Freitag , 18. September 2020

Die Leuphana gibt das Stück: Hoch hinaus

Lüneburg, 7. Oktober

Die Leuphana ist blutjung. Vor acht Jahren erst aus der Taufe gehoben. Seither häutet sich die Universität Lüneburg.

Der Campus gleicht nicht nur zur Startwoche einem Laboratorium für experimentelles Theater. Der Intendant heißt Sascha Spoun, der Regisseur Holm Keller, die Kulisse stammt von Daniel Libeskind – Lüneburg dient nur als Bühne. Gegeben wird das Stück „Hoch hinaus“.
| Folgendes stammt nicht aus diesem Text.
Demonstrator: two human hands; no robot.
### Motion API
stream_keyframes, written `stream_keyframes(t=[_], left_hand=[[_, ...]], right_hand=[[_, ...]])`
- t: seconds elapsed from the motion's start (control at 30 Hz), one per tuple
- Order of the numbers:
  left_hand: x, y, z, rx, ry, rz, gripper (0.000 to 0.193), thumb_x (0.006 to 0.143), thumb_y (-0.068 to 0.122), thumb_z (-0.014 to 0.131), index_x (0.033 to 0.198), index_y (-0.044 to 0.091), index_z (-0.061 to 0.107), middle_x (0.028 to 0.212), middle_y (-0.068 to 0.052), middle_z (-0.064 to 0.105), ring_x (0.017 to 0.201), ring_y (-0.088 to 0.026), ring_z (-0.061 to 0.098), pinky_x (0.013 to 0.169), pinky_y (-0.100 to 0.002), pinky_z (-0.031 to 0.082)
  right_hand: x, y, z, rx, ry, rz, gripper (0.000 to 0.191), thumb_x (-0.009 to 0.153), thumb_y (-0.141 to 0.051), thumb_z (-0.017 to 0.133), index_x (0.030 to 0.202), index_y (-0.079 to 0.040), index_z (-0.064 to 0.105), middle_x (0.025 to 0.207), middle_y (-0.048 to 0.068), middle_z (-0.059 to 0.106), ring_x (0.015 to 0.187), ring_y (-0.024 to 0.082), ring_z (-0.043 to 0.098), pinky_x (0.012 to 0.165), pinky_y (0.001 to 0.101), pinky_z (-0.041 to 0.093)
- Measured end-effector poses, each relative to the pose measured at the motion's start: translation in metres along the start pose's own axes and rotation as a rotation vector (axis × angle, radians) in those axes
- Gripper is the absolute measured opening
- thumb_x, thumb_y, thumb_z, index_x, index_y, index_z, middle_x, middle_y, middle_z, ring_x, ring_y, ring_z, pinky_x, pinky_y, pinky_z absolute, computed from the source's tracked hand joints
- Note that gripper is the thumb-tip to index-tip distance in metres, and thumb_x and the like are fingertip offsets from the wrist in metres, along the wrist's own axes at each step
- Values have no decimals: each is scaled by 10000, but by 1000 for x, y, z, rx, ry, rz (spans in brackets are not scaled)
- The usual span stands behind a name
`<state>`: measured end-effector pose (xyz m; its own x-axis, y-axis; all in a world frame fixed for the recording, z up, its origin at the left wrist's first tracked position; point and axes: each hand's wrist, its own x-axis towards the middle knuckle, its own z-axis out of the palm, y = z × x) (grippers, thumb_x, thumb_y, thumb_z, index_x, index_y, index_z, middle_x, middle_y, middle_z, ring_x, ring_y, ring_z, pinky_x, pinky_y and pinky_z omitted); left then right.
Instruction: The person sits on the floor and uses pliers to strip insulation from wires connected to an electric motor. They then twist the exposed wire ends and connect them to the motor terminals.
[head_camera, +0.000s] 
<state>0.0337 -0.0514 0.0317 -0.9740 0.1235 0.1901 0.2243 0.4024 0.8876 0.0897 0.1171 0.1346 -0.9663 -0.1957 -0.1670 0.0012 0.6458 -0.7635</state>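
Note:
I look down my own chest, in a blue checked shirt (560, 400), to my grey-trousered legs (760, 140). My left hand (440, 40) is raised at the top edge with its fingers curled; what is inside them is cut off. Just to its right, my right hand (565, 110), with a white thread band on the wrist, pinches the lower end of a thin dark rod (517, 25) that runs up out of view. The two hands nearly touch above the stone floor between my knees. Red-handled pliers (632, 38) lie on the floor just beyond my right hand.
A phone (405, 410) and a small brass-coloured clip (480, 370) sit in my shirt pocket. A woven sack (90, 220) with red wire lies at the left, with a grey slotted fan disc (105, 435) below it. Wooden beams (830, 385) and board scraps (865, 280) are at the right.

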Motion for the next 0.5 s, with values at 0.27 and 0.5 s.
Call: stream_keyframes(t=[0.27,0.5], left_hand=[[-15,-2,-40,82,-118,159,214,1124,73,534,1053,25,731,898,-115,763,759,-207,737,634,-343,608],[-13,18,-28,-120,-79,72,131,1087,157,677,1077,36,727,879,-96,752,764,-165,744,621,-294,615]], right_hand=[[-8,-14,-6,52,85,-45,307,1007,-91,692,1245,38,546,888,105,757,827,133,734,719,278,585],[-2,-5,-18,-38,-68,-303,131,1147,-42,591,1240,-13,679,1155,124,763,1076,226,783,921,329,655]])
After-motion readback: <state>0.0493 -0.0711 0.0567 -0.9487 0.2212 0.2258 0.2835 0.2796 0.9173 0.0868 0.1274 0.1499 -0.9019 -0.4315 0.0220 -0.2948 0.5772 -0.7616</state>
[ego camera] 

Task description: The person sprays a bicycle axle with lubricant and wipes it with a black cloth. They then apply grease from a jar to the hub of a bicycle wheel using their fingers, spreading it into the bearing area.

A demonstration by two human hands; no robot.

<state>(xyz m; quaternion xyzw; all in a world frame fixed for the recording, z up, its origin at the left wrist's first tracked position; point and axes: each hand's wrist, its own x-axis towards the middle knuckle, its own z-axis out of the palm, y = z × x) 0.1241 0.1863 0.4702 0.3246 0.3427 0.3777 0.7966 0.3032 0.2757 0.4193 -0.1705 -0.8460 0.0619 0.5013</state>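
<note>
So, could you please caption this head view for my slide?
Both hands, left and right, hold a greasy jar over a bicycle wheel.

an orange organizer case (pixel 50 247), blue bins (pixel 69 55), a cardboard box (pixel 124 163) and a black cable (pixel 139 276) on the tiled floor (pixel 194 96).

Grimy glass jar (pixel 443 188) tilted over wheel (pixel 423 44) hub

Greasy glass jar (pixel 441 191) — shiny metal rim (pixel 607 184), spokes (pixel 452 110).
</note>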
Die Leuphana ist im Steigflug. Kein Blick zurück. „Imagine 2099“  heißt der Slogan für die Startwoche 2014.

Die Rolle des Piloten ist mit dem Spielleiter Holm Keller besetzt. Wo andere nur vom Ziel träumen, zündet er das erste Triebwerk, auch wenn noch nicht klar ist, ob das zweite funktioniert. Keller findet auch immer eine Erklärung, warum der Kurs sich ändern muss. Er ist ein brillanter Improvisationskünstler und ein Paradebeispiel für die Philosophie des Silicon Valley: trial and error. Eine Herangehensweise, die dem Deutschen noch so unvertraut und für die Zukunft doch so ungeheuer wichtig ist. Scheitern als Phase auf dem Weg zum Erfolg. Auch deswegen fremdelt Lüneburg mit Keller.
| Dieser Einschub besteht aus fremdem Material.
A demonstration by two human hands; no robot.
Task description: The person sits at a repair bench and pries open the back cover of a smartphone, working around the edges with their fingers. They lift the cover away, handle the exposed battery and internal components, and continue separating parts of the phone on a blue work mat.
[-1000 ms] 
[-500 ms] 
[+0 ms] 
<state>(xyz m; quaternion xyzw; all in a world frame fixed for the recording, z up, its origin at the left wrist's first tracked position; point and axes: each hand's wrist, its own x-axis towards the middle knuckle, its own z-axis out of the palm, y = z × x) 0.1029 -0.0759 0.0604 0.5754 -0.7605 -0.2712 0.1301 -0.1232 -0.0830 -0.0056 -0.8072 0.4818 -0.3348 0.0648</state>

Keller ist von einem Uni-Kanzler alten Zuschnitts so viele Lichtjahre entfernt wie die Erde vom Sternbild Orion. Er ist ein Uni-Außenminister, ein Networker, ein Kosmopolit, und das wieder ist auch der klarste und beste Charakterzug dieser gehäuteten Uni. Weltoffenheit und Internationalität haben Vorfahrt.

Durch seine Umtriebigkeit aber ist Kellers Schicksal mit dem der Universität ganz eng verkettet. Heute lässt sich das im Kern mit nur drei Buchstaben fassen: KIC (Knowledge and Innovation Communitiy). Das EU-Wissenstransfer-Projekt KIC, für das der Antrag gestellt ist, für das die Uni die Regie übernommen hat, wäre bei einem Zuschlag ein Paukenschlag auch für Lüneburg, wäre wirklich ,,Hoch hinaus“. Milliarden stünden für ein Konsortium aus Ländern, Unternehmen und Hochschulen bereit, das seine Zentrale in Lüneburg hätte.
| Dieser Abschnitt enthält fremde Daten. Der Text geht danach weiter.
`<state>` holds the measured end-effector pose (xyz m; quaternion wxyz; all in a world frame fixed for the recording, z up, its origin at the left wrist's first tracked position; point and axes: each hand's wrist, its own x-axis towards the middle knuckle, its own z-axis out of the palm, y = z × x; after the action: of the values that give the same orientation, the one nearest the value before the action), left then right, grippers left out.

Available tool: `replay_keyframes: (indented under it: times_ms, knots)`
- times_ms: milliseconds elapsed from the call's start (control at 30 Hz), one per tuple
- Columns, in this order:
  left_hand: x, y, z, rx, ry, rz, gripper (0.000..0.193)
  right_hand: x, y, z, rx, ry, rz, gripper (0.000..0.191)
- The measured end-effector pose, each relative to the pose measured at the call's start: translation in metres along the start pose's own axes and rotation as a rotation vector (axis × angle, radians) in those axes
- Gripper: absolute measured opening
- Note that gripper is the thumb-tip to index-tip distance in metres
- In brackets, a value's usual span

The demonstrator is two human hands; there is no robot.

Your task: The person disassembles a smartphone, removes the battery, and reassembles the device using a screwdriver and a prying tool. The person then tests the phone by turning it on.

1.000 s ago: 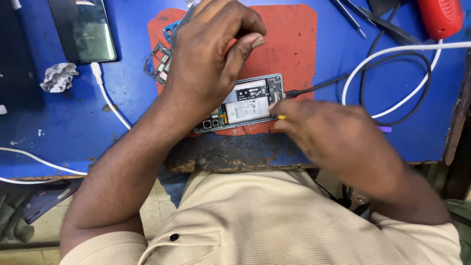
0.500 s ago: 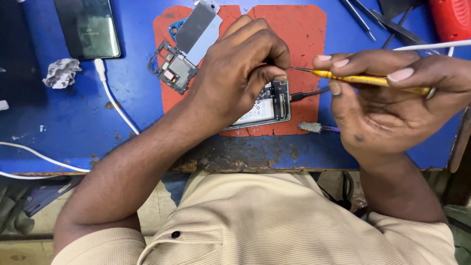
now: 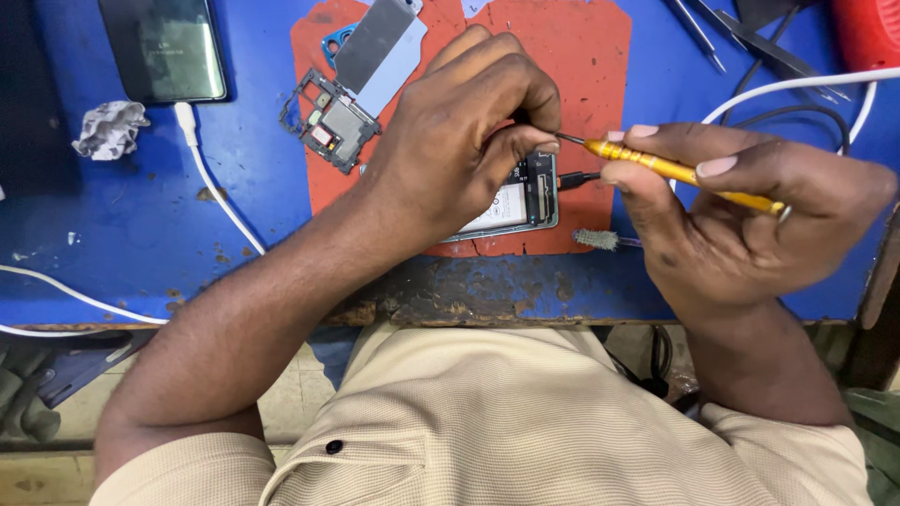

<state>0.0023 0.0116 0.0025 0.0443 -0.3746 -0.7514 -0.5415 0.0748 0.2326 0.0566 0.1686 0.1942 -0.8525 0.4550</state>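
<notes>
An opened phone (image 3: 521, 199) lies on the red mat (image 3: 600, 66), most of it covered by my left hand (image 3: 469, 131), which presses down on it with thumb and forefinger pinched at the tip of the tool. My right hand (image 3: 741, 215) holds a yellow screwdriver (image 3: 684, 173) nearly level, its thin tip pointing left to the fingers of my left hand above the phone's right end. A black cable plug (image 3: 577, 178) sits in the phone's right end.
A removed phone frame (image 3: 328, 122) and a grey cover plate (image 3: 380, 47) lie upper left on the mat. A dark phone (image 3: 164, 47) with a white cable (image 3: 220, 201), a crumpled tissue (image 3: 111, 126), a small brush (image 3: 600, 240), tweezers (image 3: 698, 37) and white and black cables (image 3: 797, 89) are on the blue table (image 3: 112, 234).
My right hand lifted the screwdriver off the phone's edge and brought it level, tip to my left hand's fingers. My left hand shifted slightly right along the phone.
</notes>
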Motion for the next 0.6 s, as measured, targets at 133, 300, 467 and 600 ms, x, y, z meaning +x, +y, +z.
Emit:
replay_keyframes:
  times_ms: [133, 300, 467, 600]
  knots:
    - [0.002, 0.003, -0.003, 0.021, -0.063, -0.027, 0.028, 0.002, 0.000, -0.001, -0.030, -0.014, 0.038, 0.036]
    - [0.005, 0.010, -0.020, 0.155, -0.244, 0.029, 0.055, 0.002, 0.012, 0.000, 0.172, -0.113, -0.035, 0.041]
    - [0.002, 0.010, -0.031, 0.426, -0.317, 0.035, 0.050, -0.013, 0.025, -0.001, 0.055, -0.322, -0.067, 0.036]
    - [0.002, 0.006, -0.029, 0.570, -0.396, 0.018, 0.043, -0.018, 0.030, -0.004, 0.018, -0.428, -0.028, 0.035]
Es wäre zugleich, das liegt auf der Hand, ein Auf- und Ausstiegsszenario für den umstrittenen Uni-Vizepräsidenten. Denn KIC verlangt eine mit vielen EU-Millionen gut gepolsterte eigenständige Gesellschaft. Und Keller wäre sicher der KIC-Chef. Er hat das Netz dafür weit über Europa hinaus gespannt: Das weltberühmte Massachusetts Institute of Technology und die Elite-Uni Harvard sind an Bord.

Das klingt erst einmal so futuristisch wie die Idee, Stararchitekt Libeskind in Lüneburg bauen zu lassen. Und es wird sicher genauso abenteuerlich zugehen. Die Dramaturgie folgt dem Prinzip des Filmmoguls Samuel Goldwyn und wohl auch der Maxime der Leuphana: Mit einem Erdbeben beginnen und dann langsam steigern.

Für all das haben Keller und Spoun Lüneburg als Bühne gewählt. Nicht mehr, aber auch nicht weniger. KIC ist auch eine Riesenchance der Hansestadt, für mehr als Salz, Sülfmeister und Treppengiebel gerühmt zu werden.

Ach so, das Risiko? Große Chance, hohes Risiko. Für solche Mammutprojekte mutiert der Campus auch mal zum Casino. Es wird „Alles oder Nichts“ gespielt. Die Kugel rollt. Rien ne va plus.